* **Work instructions**
When the string "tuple" is part of a line below, that line should be copied.

Records contained in a dataset
----

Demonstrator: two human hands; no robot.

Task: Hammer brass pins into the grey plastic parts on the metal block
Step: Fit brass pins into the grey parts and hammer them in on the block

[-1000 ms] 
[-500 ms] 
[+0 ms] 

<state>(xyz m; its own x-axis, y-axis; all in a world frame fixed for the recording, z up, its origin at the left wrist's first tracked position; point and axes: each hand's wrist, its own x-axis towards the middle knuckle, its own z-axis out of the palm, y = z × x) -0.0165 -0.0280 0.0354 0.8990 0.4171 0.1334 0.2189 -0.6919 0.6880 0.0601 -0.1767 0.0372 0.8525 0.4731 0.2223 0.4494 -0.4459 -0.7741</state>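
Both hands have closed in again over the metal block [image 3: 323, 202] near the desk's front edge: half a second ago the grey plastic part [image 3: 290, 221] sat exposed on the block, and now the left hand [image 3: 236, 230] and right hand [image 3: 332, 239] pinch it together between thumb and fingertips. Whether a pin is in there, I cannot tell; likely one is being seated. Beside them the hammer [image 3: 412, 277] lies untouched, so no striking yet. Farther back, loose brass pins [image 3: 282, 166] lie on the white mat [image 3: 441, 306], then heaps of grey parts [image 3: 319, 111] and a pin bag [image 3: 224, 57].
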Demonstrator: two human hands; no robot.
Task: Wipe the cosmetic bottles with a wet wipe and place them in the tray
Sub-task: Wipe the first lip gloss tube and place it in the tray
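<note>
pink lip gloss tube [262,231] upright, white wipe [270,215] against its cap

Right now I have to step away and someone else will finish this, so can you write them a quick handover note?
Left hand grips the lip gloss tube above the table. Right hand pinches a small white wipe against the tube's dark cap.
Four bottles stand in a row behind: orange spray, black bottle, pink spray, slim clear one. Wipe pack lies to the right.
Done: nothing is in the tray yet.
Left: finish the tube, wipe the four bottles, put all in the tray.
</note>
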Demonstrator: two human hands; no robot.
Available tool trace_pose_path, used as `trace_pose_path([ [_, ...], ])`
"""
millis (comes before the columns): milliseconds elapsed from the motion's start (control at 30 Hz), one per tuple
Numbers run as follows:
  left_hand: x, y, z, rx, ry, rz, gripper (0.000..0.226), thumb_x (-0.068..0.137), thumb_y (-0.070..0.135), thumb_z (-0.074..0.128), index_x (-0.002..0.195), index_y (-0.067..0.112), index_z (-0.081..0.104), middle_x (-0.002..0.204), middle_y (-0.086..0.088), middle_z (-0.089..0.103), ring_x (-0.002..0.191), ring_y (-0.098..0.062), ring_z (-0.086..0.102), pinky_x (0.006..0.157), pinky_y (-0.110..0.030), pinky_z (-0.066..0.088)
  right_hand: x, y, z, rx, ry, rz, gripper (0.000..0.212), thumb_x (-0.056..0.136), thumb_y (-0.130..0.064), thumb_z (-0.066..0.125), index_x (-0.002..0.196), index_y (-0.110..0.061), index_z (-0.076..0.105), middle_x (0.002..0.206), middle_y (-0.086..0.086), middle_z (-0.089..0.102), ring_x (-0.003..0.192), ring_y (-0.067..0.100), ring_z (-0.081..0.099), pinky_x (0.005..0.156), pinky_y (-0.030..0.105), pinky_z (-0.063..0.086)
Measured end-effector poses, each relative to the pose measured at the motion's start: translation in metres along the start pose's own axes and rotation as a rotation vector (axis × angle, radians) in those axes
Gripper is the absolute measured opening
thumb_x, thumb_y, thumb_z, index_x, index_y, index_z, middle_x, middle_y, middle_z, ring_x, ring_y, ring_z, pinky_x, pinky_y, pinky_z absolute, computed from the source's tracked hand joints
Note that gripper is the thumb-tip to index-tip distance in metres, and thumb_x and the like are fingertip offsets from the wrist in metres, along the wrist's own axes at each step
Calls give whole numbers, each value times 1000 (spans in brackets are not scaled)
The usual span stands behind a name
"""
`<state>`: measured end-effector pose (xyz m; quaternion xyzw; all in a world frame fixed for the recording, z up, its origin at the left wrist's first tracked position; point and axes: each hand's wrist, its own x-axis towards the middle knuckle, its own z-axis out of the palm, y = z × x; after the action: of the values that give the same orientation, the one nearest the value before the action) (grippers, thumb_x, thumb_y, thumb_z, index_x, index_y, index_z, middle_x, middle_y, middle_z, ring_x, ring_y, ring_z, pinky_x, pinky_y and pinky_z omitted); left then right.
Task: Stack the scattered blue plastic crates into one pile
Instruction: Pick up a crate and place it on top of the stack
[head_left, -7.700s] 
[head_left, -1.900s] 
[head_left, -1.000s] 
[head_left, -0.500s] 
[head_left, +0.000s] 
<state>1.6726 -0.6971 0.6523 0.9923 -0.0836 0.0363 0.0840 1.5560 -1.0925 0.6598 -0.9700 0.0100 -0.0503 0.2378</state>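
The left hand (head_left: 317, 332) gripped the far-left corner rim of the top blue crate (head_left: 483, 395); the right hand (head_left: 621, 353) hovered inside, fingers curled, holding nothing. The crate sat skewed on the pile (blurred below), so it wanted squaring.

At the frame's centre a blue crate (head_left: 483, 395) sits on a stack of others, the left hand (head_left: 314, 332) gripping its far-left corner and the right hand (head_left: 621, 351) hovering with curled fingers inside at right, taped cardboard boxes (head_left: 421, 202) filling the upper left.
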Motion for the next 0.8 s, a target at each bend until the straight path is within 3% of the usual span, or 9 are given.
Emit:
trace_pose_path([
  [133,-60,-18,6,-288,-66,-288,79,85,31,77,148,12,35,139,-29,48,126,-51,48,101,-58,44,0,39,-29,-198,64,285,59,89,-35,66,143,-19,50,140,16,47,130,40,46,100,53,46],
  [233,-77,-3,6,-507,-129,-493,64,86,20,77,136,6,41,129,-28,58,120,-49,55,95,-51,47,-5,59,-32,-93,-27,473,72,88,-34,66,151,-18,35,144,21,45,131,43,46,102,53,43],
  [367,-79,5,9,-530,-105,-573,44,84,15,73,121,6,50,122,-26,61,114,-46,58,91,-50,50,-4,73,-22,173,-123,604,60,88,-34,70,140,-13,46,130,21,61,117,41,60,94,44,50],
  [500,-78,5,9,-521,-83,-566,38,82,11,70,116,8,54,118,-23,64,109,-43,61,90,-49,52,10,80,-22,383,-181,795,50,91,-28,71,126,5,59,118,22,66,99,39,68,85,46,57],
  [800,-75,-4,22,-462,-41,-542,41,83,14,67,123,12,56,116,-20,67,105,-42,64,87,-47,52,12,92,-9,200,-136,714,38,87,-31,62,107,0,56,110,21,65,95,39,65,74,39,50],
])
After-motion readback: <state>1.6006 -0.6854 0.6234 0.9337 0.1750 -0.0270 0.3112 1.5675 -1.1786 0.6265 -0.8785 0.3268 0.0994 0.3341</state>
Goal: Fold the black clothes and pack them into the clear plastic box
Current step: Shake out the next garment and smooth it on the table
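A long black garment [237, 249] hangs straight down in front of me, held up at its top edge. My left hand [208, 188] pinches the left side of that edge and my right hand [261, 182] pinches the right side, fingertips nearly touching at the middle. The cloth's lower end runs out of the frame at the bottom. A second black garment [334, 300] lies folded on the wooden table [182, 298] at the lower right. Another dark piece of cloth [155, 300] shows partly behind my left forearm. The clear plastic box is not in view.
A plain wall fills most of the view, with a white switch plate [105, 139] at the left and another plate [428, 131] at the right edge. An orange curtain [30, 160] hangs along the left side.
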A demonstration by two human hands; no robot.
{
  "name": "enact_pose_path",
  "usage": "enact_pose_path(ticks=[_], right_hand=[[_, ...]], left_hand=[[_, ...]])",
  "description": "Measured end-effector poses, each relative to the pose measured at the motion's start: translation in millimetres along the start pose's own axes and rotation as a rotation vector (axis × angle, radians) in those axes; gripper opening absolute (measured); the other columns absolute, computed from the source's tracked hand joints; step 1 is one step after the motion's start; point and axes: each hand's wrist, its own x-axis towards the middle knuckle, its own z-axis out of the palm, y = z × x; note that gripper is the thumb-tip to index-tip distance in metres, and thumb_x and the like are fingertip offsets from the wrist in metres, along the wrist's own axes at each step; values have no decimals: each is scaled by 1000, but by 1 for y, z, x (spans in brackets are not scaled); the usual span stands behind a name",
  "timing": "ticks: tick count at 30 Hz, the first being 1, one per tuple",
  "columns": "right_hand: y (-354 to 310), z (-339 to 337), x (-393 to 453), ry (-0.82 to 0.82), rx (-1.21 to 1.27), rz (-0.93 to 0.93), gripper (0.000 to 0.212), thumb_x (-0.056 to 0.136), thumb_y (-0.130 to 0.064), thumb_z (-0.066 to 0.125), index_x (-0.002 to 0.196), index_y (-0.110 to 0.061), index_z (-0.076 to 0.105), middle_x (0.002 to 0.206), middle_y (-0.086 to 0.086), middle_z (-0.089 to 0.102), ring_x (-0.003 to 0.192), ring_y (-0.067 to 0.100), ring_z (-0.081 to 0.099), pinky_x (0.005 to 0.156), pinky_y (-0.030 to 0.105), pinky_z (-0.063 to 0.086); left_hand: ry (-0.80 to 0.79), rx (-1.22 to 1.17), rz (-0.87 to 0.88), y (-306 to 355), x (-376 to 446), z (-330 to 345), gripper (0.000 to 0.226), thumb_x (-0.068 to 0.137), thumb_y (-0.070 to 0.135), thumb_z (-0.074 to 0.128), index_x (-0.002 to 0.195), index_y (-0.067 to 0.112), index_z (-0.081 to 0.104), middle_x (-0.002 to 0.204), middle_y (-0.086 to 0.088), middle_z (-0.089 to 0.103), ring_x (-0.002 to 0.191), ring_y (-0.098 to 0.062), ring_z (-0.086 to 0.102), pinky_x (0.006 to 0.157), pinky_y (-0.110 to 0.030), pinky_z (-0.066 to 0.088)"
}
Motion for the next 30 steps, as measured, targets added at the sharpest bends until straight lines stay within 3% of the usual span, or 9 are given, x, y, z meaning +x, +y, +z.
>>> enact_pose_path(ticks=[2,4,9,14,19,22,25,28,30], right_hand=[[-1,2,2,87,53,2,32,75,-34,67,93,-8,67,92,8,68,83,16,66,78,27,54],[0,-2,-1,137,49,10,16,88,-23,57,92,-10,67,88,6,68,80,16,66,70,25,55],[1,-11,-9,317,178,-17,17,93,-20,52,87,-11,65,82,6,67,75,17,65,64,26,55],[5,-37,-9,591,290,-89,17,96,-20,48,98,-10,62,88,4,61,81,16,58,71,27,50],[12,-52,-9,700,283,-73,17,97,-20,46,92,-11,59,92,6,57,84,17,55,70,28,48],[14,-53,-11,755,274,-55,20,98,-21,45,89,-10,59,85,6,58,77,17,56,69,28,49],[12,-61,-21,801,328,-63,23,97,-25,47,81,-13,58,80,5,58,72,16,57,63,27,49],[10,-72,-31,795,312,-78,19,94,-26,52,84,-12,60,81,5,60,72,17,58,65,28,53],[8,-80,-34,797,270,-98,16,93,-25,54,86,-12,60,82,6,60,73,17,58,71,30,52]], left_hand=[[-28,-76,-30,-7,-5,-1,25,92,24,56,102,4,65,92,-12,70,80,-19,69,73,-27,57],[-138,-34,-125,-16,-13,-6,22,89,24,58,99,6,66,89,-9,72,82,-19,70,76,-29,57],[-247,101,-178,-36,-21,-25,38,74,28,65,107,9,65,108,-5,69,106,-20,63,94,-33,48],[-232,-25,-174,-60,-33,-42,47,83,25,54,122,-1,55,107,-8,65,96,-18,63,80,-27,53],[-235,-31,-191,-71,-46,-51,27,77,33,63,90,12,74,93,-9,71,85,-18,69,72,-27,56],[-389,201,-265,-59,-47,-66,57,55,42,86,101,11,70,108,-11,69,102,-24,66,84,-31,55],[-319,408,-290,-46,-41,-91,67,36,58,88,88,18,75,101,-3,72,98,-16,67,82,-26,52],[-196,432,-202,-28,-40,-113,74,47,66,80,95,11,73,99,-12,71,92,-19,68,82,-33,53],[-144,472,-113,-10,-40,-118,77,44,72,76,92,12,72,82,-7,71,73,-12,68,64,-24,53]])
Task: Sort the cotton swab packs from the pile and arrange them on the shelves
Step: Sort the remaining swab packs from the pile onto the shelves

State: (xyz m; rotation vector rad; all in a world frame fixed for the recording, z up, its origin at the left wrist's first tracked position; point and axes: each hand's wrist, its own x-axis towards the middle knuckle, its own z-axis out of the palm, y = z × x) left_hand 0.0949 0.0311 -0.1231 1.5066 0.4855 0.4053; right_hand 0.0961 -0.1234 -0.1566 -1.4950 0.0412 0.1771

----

* **Written answer**
millis (comes before the columns): milliseconds elapsed from the motion's start (control at 30 Hz), one per tuple
  "timing": "ticks: tick count at 30 Hz, the first being 1, one per tuple",

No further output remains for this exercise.